[Start of Attachment]

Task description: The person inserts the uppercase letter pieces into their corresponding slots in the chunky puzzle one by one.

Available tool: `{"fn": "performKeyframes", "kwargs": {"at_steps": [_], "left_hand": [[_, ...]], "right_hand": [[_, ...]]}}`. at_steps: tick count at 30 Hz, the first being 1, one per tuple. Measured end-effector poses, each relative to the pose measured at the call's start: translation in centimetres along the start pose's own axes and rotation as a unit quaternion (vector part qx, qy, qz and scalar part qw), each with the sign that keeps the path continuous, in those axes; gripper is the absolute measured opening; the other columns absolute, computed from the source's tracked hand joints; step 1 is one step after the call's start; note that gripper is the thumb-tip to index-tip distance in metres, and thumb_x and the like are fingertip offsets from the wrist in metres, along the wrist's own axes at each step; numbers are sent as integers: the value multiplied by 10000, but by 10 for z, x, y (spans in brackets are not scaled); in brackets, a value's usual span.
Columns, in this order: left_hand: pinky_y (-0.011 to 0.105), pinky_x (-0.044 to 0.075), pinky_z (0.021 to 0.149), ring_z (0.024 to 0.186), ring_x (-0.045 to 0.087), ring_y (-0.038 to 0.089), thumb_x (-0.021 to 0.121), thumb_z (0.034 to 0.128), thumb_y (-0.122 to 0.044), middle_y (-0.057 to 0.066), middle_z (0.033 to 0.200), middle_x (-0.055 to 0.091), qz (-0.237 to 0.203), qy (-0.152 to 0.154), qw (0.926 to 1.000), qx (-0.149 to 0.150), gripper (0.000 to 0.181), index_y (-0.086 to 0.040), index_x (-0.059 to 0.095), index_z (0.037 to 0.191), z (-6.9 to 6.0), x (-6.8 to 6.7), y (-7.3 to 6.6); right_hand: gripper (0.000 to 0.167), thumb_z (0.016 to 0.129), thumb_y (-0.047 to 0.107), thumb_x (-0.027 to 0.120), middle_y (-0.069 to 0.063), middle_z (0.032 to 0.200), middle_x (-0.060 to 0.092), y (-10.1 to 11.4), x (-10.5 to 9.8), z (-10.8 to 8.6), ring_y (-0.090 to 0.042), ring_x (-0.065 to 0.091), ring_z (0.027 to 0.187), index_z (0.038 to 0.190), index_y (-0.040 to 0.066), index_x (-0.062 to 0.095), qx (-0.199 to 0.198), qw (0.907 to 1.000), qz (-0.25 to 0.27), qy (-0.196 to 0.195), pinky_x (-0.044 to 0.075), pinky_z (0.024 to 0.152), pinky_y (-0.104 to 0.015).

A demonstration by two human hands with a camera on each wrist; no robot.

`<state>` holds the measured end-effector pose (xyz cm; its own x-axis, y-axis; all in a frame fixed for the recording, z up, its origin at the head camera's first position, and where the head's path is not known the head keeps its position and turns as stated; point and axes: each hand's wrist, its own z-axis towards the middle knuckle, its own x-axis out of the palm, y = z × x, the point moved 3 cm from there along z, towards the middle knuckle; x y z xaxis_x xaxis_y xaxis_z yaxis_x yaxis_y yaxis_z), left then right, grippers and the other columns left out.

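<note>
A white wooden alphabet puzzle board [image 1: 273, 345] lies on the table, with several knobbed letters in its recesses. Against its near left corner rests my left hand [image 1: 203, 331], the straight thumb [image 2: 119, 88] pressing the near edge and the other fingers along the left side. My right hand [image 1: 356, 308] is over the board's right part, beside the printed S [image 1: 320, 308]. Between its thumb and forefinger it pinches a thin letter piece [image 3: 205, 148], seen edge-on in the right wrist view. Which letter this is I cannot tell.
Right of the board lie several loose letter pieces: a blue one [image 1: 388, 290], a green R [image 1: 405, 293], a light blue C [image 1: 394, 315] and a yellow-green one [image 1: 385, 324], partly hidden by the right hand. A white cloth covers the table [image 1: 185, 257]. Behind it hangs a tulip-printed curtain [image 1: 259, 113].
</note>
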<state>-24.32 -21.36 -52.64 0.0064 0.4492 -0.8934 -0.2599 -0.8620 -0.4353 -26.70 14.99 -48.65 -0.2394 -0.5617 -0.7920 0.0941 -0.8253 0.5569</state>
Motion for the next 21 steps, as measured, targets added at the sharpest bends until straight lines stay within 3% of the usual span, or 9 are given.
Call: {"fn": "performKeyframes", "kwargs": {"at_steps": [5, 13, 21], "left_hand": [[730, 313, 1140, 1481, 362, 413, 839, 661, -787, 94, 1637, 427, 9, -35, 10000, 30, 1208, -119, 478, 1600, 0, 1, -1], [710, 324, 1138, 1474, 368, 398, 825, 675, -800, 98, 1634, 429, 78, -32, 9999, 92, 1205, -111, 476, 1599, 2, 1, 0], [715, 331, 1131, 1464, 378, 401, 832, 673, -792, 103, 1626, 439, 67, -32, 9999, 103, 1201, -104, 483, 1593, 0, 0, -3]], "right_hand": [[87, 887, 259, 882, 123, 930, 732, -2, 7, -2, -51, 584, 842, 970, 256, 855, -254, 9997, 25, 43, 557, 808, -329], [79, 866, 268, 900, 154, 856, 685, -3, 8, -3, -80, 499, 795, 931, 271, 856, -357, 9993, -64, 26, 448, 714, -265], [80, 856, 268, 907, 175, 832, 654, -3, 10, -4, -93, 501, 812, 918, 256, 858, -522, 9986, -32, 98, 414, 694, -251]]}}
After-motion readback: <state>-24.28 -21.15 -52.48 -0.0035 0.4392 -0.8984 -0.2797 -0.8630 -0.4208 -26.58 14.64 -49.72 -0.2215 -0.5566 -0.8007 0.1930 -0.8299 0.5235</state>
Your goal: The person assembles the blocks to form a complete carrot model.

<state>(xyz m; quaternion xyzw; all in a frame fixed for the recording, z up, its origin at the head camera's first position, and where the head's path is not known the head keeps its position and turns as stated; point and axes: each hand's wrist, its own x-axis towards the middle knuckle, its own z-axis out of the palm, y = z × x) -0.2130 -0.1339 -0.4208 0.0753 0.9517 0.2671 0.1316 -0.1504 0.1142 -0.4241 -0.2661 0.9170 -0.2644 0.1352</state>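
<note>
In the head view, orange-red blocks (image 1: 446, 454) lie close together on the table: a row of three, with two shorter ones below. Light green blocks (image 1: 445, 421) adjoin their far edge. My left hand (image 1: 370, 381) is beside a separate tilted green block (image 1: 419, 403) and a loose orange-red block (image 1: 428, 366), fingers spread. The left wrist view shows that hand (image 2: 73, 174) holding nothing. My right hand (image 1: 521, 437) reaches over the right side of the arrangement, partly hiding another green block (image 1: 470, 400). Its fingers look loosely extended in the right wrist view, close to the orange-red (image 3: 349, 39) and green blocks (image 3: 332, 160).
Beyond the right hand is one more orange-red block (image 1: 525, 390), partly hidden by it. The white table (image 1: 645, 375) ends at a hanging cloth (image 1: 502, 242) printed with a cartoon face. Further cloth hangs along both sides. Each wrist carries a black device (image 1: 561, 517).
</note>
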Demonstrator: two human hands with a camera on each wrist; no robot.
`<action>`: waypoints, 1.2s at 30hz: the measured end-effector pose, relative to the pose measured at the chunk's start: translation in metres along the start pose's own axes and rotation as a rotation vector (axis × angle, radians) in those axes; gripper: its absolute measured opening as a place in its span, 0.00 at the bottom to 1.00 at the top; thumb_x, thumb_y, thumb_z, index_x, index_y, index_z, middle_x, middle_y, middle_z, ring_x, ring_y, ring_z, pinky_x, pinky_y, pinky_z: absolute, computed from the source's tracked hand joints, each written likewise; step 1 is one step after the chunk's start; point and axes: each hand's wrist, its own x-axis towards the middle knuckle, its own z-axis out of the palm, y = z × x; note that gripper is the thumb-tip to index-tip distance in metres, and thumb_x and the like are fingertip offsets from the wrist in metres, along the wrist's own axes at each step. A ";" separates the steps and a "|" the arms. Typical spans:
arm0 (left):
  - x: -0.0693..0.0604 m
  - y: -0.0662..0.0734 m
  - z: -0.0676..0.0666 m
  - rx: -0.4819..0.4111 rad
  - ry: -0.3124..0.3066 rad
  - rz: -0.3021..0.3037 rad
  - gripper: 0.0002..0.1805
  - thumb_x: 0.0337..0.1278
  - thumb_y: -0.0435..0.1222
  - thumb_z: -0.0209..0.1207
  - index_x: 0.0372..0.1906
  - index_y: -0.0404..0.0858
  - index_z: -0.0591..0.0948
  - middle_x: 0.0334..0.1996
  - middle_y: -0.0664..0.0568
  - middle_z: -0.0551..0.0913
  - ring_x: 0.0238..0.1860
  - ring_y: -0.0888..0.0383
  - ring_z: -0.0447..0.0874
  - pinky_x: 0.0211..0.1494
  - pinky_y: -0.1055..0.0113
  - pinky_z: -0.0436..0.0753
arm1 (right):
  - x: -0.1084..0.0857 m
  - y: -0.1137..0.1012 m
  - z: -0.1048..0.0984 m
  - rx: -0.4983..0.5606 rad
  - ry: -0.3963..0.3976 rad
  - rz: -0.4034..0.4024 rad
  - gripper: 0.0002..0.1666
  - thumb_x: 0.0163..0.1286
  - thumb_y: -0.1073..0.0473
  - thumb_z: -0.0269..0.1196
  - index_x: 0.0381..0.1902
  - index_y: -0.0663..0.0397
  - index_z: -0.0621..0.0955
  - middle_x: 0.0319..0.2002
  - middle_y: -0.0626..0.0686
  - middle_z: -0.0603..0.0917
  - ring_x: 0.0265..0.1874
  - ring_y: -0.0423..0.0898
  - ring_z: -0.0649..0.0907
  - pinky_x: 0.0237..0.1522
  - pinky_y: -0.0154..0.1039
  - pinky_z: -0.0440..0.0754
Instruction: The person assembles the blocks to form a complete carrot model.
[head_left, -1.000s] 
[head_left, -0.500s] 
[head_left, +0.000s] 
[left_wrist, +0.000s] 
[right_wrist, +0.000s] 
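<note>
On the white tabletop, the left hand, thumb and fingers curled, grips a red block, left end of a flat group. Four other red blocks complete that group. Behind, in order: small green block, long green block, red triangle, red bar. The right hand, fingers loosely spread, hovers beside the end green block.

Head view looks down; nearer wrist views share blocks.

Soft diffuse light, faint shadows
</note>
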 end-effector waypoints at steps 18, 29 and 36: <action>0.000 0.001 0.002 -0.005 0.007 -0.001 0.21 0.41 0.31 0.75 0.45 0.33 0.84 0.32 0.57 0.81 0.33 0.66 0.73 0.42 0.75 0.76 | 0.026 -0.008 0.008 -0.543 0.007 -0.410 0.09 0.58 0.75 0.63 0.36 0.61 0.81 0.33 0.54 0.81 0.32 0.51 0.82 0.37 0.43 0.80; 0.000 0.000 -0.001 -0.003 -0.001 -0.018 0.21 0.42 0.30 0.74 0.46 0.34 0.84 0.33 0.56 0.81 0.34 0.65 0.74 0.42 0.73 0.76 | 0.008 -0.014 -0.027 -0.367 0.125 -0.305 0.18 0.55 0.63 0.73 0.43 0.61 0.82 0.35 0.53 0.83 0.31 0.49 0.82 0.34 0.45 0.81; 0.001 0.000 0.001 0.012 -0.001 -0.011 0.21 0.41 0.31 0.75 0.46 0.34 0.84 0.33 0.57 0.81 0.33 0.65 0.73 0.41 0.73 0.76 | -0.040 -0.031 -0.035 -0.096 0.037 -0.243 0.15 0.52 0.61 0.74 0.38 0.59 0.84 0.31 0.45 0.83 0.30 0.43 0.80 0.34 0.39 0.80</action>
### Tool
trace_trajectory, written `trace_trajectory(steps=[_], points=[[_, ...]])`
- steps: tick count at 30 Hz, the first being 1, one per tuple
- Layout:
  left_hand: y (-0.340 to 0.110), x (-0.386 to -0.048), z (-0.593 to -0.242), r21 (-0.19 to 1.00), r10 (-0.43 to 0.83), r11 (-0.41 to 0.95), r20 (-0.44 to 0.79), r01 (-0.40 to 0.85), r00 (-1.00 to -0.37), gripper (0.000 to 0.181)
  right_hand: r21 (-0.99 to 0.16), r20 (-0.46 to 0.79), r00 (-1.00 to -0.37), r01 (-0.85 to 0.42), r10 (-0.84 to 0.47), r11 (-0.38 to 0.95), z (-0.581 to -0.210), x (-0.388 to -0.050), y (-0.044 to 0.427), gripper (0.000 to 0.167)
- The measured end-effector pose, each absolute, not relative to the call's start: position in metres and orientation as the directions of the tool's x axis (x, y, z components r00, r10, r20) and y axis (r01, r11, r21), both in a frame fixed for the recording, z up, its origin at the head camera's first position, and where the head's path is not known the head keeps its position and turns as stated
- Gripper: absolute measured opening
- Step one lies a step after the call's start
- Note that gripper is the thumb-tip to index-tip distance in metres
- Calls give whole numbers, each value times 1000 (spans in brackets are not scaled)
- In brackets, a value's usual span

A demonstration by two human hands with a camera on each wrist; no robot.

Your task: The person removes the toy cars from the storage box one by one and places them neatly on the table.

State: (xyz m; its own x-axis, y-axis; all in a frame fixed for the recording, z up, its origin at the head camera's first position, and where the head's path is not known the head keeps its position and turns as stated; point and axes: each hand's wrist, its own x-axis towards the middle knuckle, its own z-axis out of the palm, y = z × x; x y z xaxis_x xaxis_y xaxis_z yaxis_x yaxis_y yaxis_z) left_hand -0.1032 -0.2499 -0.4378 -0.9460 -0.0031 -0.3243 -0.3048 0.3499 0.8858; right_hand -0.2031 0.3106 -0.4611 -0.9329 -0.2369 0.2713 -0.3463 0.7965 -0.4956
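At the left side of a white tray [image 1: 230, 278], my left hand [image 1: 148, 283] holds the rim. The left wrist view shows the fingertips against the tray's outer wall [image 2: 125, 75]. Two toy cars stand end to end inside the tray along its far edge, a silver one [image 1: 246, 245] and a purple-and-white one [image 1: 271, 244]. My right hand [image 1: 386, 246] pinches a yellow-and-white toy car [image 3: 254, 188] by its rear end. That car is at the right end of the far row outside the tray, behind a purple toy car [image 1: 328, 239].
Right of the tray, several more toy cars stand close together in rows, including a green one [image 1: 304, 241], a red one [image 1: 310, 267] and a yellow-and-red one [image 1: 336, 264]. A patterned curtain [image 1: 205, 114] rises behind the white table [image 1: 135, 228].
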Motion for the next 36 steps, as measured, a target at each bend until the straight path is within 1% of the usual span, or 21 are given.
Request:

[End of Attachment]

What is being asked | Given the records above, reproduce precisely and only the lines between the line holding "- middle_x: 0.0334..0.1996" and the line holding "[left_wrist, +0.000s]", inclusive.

Answer box |
  - middle_x: 0.0334..0.1996
  - middle_y: -0.0664..0.0568
  - middle_z: -0.0551..0.0913
  - ring_x: 0.0238..0.1860
  - ring_y: -0.0888..0.0383
  - ring_z: -0.0447..0.0874
  - pinky_x: 0.0211..0.1494
  - pinky_y: -0.1055..0.0113
  - pinky_z: -0.0436..0.0753
arm1 (right):
  - x: -0.1084..0.0857 m
  - y: -0.1137..0.1012 m
  - z: -0.1048..0.0984 m
  - rx: -0.4983..0.5606 rad
  - ry: -0.3963..0.3976 rad
  - rz: -0.4034..0.4024 rad
  - gripper: 0.0002..0.1666
  - thumb_x: 0.0163..0.1286
  - thumb_y: -0.1073..0.0473
  - thumb_z: -0.0269..0.1196
  - index_x: 0.0381..0.1902
  - index_y: -0.0663..0.0397
  - index_z: -0.0621..0.0955
  - middle_x: 0.0319..0.2002
  - middle_y: -0.0626..0.0686
  - middle_z: -0.0603..0.0917
  - ring_x: 0.0265..0.1874
  - ring_y: -0.0423..0.0898
  - ring_z: -0.0649..0.0907
  - pinky_x: 0.0237..0.1522
  - pinky_y: -0.0154..0.1039
  - pinky_z: -0.0440..0.0754
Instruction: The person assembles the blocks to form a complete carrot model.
[head_left, -1.000s] 
[head_left, -0.500s] 
[head_left, +0.000s] 
[left_wrist, +0.000s] 

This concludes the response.